3000 Credit Cards Compromised in Data Breach

3000 credit card numbers belonging to customers of electronics retailer Small Dog Electronics have been compromised in a data breach. The breach left the sensitive data exposed for almost a month between late December and late January. The company claims it is PCI compliant and that it was subjected to a penetration test. They are now pursing the issue with that tester. The CEO, Don Mayer said the security flaw has been fixed but had no other details, admitting he did not even know what language their ecommerce system was written in.

“I’m very proud of our staff in terms of their reaction. We have dealt with this very responsibly, and notified customers immediately of the breach,” Mayer added. “We are doing everything in our power to reclaim our customers’ trust and provide the credit monitoring services that are necessary.”
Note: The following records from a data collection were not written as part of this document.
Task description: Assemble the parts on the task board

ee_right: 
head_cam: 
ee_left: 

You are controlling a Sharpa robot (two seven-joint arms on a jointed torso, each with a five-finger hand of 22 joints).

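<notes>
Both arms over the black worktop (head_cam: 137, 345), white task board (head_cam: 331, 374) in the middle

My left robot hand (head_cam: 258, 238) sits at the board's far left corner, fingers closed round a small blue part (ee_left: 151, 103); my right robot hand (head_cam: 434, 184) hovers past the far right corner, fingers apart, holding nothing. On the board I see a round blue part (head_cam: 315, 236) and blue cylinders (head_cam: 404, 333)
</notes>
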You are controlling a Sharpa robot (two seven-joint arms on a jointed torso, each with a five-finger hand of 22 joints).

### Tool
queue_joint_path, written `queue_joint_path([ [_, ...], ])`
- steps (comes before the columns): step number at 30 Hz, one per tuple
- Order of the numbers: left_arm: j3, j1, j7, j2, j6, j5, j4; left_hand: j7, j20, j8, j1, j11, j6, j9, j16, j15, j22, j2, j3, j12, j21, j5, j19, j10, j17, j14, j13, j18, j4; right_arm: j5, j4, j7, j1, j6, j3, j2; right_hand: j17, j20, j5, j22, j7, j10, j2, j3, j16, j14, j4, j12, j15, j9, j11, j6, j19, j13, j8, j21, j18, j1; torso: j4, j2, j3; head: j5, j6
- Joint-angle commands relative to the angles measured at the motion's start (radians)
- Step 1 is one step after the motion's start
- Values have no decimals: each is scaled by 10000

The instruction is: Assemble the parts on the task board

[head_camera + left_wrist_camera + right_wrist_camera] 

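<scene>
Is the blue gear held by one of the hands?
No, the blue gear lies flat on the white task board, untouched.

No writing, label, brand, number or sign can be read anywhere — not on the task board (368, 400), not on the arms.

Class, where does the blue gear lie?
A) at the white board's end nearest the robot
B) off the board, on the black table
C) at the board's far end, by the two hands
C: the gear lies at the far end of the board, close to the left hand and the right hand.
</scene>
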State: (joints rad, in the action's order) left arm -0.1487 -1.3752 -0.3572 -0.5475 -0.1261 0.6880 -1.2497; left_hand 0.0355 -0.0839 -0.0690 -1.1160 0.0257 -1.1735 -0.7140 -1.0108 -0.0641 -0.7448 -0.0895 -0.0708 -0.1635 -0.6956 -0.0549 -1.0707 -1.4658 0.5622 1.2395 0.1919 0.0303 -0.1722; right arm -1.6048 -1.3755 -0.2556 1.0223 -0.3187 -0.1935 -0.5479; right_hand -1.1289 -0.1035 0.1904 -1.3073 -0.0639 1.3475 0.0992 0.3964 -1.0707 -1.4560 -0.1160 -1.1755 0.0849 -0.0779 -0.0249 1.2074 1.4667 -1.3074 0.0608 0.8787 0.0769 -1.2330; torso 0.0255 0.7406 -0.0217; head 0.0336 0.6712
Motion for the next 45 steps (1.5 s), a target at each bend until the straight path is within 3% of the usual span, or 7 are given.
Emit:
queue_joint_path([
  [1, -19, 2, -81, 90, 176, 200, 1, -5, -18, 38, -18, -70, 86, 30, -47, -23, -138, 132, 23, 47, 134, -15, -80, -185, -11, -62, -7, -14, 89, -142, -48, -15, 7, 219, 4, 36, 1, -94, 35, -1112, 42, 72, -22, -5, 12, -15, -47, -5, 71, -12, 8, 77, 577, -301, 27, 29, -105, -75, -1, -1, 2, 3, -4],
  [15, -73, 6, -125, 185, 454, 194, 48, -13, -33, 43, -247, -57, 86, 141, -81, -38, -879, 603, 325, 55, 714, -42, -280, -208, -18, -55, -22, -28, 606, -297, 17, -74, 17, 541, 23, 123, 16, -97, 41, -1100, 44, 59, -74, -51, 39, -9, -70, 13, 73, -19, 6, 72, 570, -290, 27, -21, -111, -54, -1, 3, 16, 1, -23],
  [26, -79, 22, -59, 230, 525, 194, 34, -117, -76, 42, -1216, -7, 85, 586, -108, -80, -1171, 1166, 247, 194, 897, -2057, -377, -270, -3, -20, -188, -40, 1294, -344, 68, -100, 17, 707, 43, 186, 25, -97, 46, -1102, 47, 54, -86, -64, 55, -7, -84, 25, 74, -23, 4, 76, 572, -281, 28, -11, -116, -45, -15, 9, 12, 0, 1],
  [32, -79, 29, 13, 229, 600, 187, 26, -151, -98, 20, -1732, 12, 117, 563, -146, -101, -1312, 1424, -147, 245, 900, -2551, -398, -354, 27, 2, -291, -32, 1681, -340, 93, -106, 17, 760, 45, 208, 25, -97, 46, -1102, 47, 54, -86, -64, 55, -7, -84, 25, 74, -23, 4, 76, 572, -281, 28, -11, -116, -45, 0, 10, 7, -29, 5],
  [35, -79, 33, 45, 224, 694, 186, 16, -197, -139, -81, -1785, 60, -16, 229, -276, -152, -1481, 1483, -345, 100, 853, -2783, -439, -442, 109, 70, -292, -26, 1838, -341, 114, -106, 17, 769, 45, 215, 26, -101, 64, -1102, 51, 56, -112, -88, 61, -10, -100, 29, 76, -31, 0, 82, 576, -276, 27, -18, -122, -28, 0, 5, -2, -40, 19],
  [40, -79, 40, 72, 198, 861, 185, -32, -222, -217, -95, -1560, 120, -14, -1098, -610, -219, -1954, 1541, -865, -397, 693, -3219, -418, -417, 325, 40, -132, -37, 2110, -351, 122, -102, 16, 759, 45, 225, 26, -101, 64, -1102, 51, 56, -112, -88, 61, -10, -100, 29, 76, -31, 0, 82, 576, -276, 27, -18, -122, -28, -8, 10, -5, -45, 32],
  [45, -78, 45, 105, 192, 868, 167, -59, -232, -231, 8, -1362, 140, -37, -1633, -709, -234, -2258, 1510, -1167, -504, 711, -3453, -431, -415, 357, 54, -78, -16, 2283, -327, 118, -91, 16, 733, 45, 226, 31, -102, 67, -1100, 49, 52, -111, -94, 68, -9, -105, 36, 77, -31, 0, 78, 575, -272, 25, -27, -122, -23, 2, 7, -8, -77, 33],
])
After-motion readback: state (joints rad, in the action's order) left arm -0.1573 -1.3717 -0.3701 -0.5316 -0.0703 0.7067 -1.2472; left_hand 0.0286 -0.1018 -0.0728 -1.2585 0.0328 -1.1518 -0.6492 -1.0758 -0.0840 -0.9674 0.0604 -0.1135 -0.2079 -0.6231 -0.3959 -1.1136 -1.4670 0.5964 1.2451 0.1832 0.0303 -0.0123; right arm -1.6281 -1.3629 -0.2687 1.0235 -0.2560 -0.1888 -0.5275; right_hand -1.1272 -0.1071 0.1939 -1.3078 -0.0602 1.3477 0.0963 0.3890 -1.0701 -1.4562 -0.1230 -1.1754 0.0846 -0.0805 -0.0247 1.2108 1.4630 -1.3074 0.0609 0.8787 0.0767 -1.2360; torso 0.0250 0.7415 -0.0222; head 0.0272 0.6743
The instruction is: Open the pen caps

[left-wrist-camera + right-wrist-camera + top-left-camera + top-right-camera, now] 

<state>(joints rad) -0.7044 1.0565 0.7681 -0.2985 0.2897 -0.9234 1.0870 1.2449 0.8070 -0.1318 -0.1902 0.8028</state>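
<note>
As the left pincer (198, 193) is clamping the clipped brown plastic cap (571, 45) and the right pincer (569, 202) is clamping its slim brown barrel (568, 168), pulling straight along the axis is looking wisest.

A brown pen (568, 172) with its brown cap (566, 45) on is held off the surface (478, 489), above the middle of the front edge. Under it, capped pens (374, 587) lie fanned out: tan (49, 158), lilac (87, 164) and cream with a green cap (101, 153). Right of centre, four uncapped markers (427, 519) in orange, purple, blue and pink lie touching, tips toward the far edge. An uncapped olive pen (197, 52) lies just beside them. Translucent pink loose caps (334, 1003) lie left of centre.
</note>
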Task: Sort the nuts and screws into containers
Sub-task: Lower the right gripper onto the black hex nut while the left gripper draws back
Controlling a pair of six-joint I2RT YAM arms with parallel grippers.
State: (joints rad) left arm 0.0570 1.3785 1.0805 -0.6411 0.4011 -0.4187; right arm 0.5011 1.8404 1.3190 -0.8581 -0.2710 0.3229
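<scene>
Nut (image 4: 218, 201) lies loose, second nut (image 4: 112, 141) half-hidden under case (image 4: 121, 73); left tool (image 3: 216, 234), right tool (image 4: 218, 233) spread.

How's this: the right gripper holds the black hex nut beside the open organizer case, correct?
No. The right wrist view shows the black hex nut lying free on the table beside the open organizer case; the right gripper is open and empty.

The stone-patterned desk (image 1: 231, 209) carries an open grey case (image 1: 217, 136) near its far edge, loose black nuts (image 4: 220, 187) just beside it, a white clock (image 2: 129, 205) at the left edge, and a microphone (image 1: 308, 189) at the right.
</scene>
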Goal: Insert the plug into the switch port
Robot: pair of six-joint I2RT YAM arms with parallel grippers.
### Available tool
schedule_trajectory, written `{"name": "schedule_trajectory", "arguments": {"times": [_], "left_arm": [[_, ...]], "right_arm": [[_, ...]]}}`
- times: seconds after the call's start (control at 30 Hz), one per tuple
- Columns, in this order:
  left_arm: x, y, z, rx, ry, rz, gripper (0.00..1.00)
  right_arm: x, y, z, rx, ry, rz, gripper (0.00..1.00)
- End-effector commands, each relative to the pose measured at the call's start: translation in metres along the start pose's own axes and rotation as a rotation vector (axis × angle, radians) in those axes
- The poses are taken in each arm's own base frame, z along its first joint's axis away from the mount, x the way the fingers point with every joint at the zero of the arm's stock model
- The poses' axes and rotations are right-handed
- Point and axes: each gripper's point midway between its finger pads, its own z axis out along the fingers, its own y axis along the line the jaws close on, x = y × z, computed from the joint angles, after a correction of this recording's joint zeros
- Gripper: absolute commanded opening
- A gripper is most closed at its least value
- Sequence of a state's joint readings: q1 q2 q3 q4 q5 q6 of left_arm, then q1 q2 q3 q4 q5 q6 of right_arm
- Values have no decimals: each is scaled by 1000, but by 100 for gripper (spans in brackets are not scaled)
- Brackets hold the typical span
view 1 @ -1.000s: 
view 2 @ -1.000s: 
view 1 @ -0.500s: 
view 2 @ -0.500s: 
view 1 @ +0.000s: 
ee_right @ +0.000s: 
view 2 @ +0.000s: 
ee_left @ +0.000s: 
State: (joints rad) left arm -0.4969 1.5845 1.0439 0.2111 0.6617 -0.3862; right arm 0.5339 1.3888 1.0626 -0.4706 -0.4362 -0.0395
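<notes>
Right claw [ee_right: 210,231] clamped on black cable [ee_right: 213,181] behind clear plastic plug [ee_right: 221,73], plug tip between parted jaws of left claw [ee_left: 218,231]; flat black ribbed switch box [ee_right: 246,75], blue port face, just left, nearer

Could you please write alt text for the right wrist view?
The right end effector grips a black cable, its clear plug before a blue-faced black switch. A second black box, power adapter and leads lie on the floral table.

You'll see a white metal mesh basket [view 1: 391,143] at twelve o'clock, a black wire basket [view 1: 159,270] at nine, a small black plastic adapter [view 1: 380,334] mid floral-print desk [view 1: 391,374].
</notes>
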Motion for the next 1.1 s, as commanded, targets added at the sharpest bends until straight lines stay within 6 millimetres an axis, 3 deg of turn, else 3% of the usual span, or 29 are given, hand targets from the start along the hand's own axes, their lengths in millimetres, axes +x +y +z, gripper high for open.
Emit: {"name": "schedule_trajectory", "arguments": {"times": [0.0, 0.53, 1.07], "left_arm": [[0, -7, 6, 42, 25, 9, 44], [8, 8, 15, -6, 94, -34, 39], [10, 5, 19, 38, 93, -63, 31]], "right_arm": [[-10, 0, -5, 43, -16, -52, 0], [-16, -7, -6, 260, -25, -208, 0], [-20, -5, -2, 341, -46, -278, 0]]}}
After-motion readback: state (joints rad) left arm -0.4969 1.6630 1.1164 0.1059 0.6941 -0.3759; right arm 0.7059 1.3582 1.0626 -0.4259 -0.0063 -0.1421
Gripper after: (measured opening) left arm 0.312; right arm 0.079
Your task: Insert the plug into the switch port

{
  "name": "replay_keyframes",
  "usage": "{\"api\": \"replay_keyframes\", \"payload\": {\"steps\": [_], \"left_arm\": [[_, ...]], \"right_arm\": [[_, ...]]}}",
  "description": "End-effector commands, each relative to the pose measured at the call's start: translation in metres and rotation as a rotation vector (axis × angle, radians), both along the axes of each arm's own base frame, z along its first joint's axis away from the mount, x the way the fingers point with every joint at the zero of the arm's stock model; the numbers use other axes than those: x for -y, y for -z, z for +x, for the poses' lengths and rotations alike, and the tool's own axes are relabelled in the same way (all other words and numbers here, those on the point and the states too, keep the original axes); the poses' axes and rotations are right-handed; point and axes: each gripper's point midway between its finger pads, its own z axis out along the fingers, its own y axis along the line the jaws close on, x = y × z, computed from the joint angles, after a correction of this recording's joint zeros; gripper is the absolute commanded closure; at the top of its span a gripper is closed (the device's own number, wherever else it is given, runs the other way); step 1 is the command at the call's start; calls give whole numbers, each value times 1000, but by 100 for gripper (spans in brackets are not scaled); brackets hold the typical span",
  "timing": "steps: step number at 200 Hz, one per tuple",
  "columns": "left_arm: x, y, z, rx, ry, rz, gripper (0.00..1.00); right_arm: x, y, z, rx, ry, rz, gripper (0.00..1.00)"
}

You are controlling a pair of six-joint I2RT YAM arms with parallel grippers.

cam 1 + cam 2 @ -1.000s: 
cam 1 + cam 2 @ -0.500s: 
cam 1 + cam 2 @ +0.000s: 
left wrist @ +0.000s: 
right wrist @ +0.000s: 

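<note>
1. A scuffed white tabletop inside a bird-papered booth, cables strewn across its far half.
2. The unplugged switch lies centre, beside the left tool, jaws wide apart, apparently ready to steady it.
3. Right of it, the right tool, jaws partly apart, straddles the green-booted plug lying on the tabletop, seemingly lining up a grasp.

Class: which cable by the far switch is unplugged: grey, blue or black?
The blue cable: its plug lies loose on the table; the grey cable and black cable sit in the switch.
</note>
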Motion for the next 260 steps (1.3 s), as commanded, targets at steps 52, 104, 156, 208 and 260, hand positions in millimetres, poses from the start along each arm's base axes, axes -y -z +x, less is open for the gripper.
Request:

Small Dog’s customers appear to be less satisfied with the company’s response, claiming the letters sent explaining the incident offer no compensation or credit protection and that although the company will provide the service if asked, many don’t realize they can ask.

Should a company offer credit protection in the event of a data theft? I believe so. It’s an important step in keeping your existing customers’ trust and gaining that of potential new customers. Data breaches are a growing threat. Last year the average total cost of a data breach was $6.75 million for an average of $204 per compromised record. Security experts say there are three main causes of data breaches, System glitches, which account for 36%, malicious attacks, which account for 24%, and the most common cause, negligence or simple human error, which accounts for a whopping 40% of all data breaches.